Sekarang marilah kita melihat bagaimana kepercayaan dan pemahaman kaum Khawarij setelah kita telah melihat bagaimana pemahaman dan kepercayaan kaum Syiah terhadap Ali dan keturunannya. Khawarij sama sekali berlawanan dengan kaum Syiah. Kelompok ini muncul pada waktu perang Shiffin ketika Ali dan Mu'awiyah menyetujui penunjukan dua orang hakim penengah guna menyelesaikan pertikaian yang terjadi antara keduanya.
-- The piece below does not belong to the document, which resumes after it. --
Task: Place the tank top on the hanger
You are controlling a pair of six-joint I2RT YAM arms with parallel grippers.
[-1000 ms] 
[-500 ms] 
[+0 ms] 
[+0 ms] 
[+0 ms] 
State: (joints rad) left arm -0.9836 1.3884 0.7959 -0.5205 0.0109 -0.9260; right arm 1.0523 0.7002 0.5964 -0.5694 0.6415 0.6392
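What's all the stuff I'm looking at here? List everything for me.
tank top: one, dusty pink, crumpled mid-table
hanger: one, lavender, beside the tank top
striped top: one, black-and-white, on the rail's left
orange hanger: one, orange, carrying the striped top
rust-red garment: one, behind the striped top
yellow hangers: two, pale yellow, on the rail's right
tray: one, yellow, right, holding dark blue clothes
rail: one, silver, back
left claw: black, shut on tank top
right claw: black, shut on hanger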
Sebenarnya, sampai saat itu mereka pendukung-pendukung Sayyidina Ali, tapi kemudian, secara tiba-tiba, mereka berbalik ketika berlangsungnya tahkim, dan berkata kepada kedua keompok tersebut: "Kalian semuanya telah menjadi kafir dengan memperhakimkan manusia sebagai ganti memperhakimkan Allah di antara kalian." Beberapa waktu kemudian pendapat mereka sangat ekstrim dan sangat kelewat batas, hingga mereka membunuh dan memerangi siapa saja yang tidak sependapat dengan mereka.
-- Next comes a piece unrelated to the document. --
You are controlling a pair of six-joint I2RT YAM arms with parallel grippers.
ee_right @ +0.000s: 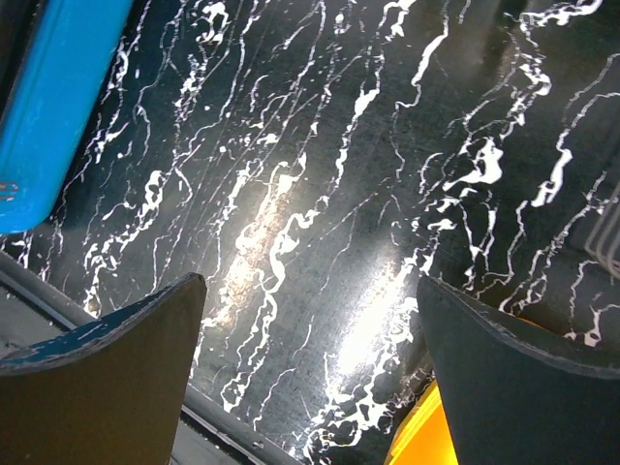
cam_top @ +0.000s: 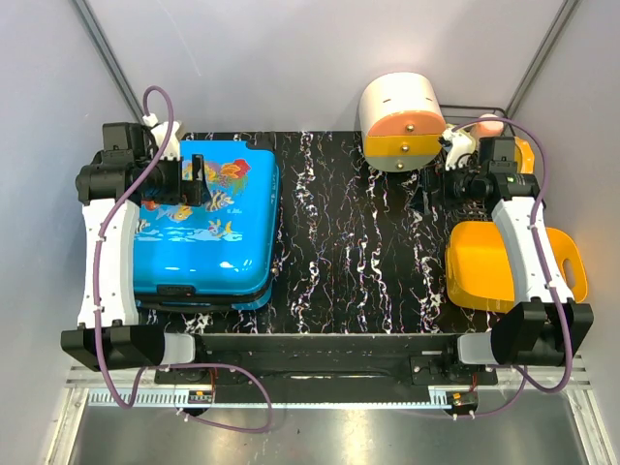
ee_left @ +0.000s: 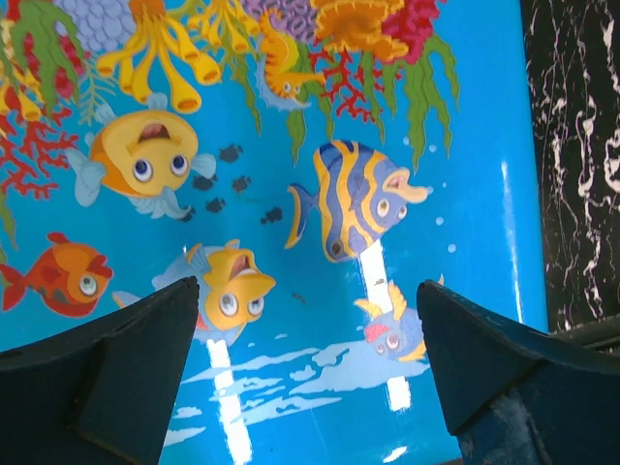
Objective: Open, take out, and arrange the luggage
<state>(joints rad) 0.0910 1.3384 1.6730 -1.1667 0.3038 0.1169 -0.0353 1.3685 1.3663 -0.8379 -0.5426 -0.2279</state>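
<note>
Left jaws: spread wide, empty, above luggage (cam_top: pixel 208 232) lid. Right jaws: spread wide, empty, over bench (cam_top: pixel 339 242), right side. The luggage: shut, flat, along bench's left edge. Step: opening, seemingly not begun. Next: likely reaching its seam fastening.

A yellow basin (cam_top: pixel 480 266) and round box (cam_top: pixel 399 116) (white-orange) rest on marbled table (cam_top: pixel 349 242).
</note>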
Oleh sebab itu, untuk waktu yang sangat lama sekali mereka telah membangkitkan keonaran di mana-mana dan lebih cenderung membunuh dan menumpahkan darah sampai saat mereka dapat dimusnahkan di zaman kekuasaan Bani Abbas. Dr. Hasan Ibrahim Hasan menjelaskan di dalam kitabnya Tarikh al-Islami, bahwa Khawarij adalah musuh dari Mu'awiyah dan Ali beserta keturunannya. Mereka menghalalkan darah Mu'awiyah dan Ali dan berpendapat bahwa keduanya telah keluar dari ajaran agama. Khawarij memperlihatkan Islam yang demokrasi dan mengatakan bahwa Khalifah milik setiap umat Islam selagi ia mampu untuk memikulnya. Tidak ada perbedaan antara orang Quraisy dan bukan Quraisy. Kelompok Khawarij yang sangat ekstrim pendapatnya adalah Azariqah, yaitu kelompok Nafi' bin al-Azariq yang telah mengkafirkan Ali dan seluruh kaum muslimin. Nafi' berkata : "Tidak.boleh memakan sembelihan mereka, tidak boleh kawin dengan mereka, Ali dan kaum muslimin selain mereka dengan kafir Arab dan penyembah berhala adalah sama, Negeri Mu'awiyah dan Ali beserta keturunannya adalah Dar al-Harb (Negeri yang wajib diperangi) dan mereka juga membunuh anak-anak dan istri-istri Bani Umayyah dan Ali serta keturunannya yang tidak sepaham dengan mereka, karena mereka berkeyakinan bahwa anak-anak mereka itu Musyrik dan kekal di Neraka, orang yang berdosa besar sama dengan His, hukum potong tangan bagi orang yang mencuri baik sedikit maupun banyak.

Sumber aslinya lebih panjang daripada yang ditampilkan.